Прежде чем дать четкое определение, следует отметить, что R — это нечто большее, чем просто программа: это и среда, и язык, и даже движение! Мы рассмотрим R с разных ракурсов.

R — это среда вычислений, разработанная учеными для обработки данных, математического моделирования и работы с графикой. R можно использовать как простой калькулятор, можно редактировать в нем таблицы с данными, можно проводить простые статистические анализы (например, t-тест, ANOVA или регрессионный анализ) и более сложные длительные вычисления, проверять гипотезы, строить векторные графики и карты. Это далеко не полный перечень того, что можно делать в этой среде. Стоит отметить, что она распространяется бесплатно и может быть установлена как на Windows, так и на операционные системы класса UNIX (Linux и MacOS X). Другими словами, R — это свободный и кроссплатформенный продукт.

R — это язык программирования, благодаря чему можно писать собственные программы (скрипты) при помощи управляющих конструкций, а также использовать и создавать специализированные расширения (пакеты). Пакет — это набор R функций, файлов со справочной информацией и примерами, собранных вместе в одном архиве.
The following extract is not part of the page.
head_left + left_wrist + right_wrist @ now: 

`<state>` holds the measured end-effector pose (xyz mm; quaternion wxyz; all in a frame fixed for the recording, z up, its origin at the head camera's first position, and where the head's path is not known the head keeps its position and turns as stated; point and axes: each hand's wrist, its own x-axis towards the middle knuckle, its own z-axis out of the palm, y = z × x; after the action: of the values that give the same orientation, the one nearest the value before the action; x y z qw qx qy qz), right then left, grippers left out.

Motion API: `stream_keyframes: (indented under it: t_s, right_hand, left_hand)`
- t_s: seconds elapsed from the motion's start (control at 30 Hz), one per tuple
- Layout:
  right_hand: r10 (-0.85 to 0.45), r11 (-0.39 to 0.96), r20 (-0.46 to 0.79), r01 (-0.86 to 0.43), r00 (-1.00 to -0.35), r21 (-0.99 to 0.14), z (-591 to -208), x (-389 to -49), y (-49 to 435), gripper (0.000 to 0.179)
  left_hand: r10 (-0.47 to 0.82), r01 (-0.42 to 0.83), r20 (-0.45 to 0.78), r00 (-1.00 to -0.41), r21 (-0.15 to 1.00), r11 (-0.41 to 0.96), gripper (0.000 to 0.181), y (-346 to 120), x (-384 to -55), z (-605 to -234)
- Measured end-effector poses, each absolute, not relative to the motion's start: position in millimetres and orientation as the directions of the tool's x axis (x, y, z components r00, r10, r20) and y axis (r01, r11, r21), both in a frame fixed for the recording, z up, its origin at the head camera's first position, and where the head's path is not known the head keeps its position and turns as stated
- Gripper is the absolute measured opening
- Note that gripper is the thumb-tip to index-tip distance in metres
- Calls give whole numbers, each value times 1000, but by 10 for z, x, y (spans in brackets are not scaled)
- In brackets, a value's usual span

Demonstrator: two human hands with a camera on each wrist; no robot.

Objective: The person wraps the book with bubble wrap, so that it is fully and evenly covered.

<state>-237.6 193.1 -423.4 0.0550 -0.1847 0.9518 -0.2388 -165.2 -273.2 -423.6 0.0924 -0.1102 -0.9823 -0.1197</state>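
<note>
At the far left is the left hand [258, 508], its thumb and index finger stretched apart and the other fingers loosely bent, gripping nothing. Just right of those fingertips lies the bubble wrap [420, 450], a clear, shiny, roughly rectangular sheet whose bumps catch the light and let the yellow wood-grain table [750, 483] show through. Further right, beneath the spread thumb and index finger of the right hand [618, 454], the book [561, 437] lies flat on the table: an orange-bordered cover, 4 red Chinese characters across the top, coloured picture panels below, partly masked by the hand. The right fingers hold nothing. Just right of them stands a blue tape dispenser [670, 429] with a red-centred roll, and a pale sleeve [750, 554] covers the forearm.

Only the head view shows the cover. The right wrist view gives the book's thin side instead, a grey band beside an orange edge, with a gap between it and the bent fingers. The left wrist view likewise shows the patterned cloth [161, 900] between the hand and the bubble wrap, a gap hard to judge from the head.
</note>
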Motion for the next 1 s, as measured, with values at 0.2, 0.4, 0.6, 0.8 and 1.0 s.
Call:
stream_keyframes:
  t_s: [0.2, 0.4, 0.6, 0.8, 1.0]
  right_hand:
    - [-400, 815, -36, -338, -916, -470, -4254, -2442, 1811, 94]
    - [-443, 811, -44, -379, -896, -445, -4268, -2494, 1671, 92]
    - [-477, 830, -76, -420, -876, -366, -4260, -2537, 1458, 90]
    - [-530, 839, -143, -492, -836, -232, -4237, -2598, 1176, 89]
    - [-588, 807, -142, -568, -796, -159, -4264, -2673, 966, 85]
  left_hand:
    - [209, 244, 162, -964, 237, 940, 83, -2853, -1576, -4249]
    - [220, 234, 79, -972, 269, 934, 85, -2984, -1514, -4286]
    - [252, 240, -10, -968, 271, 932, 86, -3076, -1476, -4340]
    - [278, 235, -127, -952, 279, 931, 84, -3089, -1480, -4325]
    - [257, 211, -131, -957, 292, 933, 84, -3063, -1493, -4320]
R пакеты играют важную роль, так как они используются как дополнительные расширения на базе R. Каждый пакет, как правило, посвящен конкретной теме, например: пакет ‘ggplot2’ используется для построения красивых векторных графиков определенного дизайна, а пакет ‘qtl’ идеально подходит для генетического картирования. Таких пакетов в библиотеке R насчитывается на данный момент более 7000! Все они проверены на предмет ошибок и находятся в открытом доступе.

Авторы языка R

R — это сообщество/движение.
Так как R — это бесплатный продукт с открытым кодом, то его разработкой, тестированием и отладкой занимается не отдельная компания с нанятым персоналом, а сами пользователи. За два десятилетия из ядра разработчиков и энтузиастов сформировалось огромное сообщество. По последним данным, более 2 млн человек так или иначе помогали развивать и продвигать R на добровольной основе, начиная от переводов документации, создания обучающих курсов и заканчивая разработкой новых приложений для науки и промышленности. В интернете существует огромное количество форумов, на которых можно найти ответы на большинство вопросов, связанных с R.

Как выглядит среда R?

Существует много «оболочек» для R, внешний вид и функциональность которых могут сильно отличаться. Но мы коротко рассмотрим лишь три наиболее популярных варианта: Rgui, Rstudio и R, запущенный в терминале Linux/UNIX в виде командной строки.

Rgui — это стандартный графический интерфейс (https://cran.r-project.org/), встроенный в R по умолчанию. Эта оболочка имеет вид командной строки в окне, называемым консолью. Командная строка работает по принципу «вопрос-ответ».

Например:
> 2 + 2 * 2 # наш вопрос/запрос
[1] 6 # ответ компьютера

Однако, для записи сложного алгоритма команд в Rgui существует дополнительное скриптовое окно, где пишется программа (скрипт). Третьим элементом данной оболочки является графический модуль, который появляется при необходимости отображения графиков.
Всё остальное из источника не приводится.